J'ai passé la nuit à me tourner dans mon lit en cherchant le sommeil. Chose rare, Jiminy en a eu marre et est parti dormir ailleurs, lui qui me colle d'habitude envers et contre tout, a préféré le plaid sur le canapé au rez-de-chaussée. Chaque souvenir du baiser me faisait ressentir d'énormes bouffées de chaleur et le désir se faisait de plus en plus présent. J'ai dû me résoudre à faire réduire la tension qui habitait mon corps toute seule, avec comme seules images mentales, l'aperçu, que j'ai eu ce week-end, du corps du frère de ma meilleure amie. Mon imagination a été très fertile, seule une question demeurait et a renforcé ma frustration. Pourquoi mes parents ont débarqué à ce moment-là ? Surtout pour me demander de les accompagner à l'aéroport le vingt-trois décembre et histoire que je n'oublie pas que je passe le réveillon sans eux. Je me serais très bien passée de la complainte de ma mère, de la tronche tirée de mon père qui, visiblement, n'était pas d'accord avec elle. Je le remercie d'avoir écourtée la tirade de sa femme et de ne pas avoir fait semblant qu'ils étaient d'accord sur le sujet, chose que ma mère n'a guère appréciée.

Je décide de me lever malgré le manque de sommeil. Il est cinq heures du matin, mon café me tiendra éveillée. Je descends pour prendre mon petit-déjeuner dans mon pyjama licorne tout propre, je vais glisser l'idée à Laura que j'aimerais bien en avoir un de plus pour ne pas remettre ma chemise de nuit d'étudiante et un peu plus sympathique à regarder pour un homme. Pendant que la cafetière se remplit, je vais accrocher ma décoration du jour. La veille, j'ai pioché un porte-clés avec un ours polaire que j'ai détourné depuis des années en ornement de sapin. Aujourd'hui, j'attrape une vielle photo prise dans un photomaton avec Laura quand nous avions quinze ans. Avec notre look du milieu des années 2000 et notre fausse attitude rebelle, je pourrais pleurer de rire en repensant à notre adolescence. Le collier ras de cou et le maquillage bleu pâle des yeux ne nous mettaient pas en valeur. À chaque fois, j'oublie que Laura avait tenté une permanente, même si ce n'était pas horrible en soi, cela ne lui allait pas du tout. Cette image me rappelle de très bons souvenirs, je ne la considère pas comme une photo de la honte, je choisis de la placer vers le haut de mon petit sapin artificiel.

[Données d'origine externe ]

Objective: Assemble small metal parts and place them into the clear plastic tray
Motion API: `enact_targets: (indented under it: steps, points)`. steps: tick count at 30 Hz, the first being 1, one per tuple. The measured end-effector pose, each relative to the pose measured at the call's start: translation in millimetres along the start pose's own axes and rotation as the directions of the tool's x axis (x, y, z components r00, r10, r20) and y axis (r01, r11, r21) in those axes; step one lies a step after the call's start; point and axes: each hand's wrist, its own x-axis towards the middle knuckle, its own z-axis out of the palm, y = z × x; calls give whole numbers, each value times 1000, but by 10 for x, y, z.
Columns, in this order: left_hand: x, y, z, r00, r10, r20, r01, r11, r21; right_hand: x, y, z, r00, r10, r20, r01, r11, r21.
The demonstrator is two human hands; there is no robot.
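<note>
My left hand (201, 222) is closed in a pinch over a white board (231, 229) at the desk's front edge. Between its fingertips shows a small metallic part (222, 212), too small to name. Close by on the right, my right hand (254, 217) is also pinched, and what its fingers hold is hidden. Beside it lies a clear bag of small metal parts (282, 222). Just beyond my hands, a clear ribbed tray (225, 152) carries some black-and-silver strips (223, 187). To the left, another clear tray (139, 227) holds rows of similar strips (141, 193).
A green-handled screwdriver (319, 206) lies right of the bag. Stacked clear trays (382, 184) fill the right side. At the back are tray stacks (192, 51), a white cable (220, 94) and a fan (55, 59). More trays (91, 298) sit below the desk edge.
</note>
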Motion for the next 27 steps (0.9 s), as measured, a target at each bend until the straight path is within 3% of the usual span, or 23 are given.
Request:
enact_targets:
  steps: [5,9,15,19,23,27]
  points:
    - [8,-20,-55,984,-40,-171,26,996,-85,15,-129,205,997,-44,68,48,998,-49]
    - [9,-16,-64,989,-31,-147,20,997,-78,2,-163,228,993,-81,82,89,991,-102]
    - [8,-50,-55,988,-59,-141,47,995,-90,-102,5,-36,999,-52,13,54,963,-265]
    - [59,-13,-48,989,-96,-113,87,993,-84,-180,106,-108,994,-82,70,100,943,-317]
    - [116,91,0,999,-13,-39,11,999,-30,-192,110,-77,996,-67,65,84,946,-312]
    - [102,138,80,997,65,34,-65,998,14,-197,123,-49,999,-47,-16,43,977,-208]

Je reçois un message de ma fameuse complice de photomaton où elle me rappelle qu'il faut que je garde Emma, cet après-midi, pendant son rendez-vous avec son gynécologue. Un deuxième arrive où elle rajoute qu'une discussion sérieuse est à l'ordre du jour. J'en conclus qu'elle n'a pas aimé que l'on parte comme des voleurs la veille. Je lui envoie un bref message pour lui confirmer que tout est bon avant de finir mon petit-déjeuner et de partir m'habiller.

Je passe ma matinée à préparer mon interview de mercredi sur le marché de Noël de Besançon. Je bosse sur la thématique de ses trois dernières années puis je contacte l'équipe pour avoir des images d'archives pour compléter mon reportage, les images que je trouve sur Internet ne m'aident pas à me plonger dans l'ambiance. Je passe mon temps à répéter au téléphone que j'enverrais une version du texte mardi soir pour la voix-off et le montage des images qui vont avec. Vive la confiance ! J'ai la tête comme un chou-fleur quand j'en ai terminé mais je suis contente d'avoir pu tout obtenir avant l'après-midi.

Je mange un peu plus tard que d'habitude, je mets les infos en bruit de fond pendant ce temps. Mon esprit s'évade et je pense à ce qu'il aurait pu se passer la veille si nous avions été seuls à l'hôtel ou si mes parents n'étaient pas arrivés si tôt. Je n'arrive plus à nier l'attirance que je ressens pour le frère de ma meilleure amie, même ses blagues ne m'irritent plus. J'embrase en pensant aux muscles d'Alexandre. J'hésite à le contacter pour savoir ce qu'il faut que j'annonce à sa sœur, mais je préfère en parler avant à Laura pour avoir son avis. J'ai besoin d'être sûre qu'elle accepte avant de me lancer véritablement dans cette relation.

Le téléfilm de l'après-midi est à peine commencé que la sonnette retentit, Laura dépose Emma.

— Ma chérie, va voir le sapin de ta marraine. Je dois lui dire deux-trois petits trucs avant de partir, lui demande-t-elle.

Ma filleule fonce dans le salon pendant que sa mère me fait la bise.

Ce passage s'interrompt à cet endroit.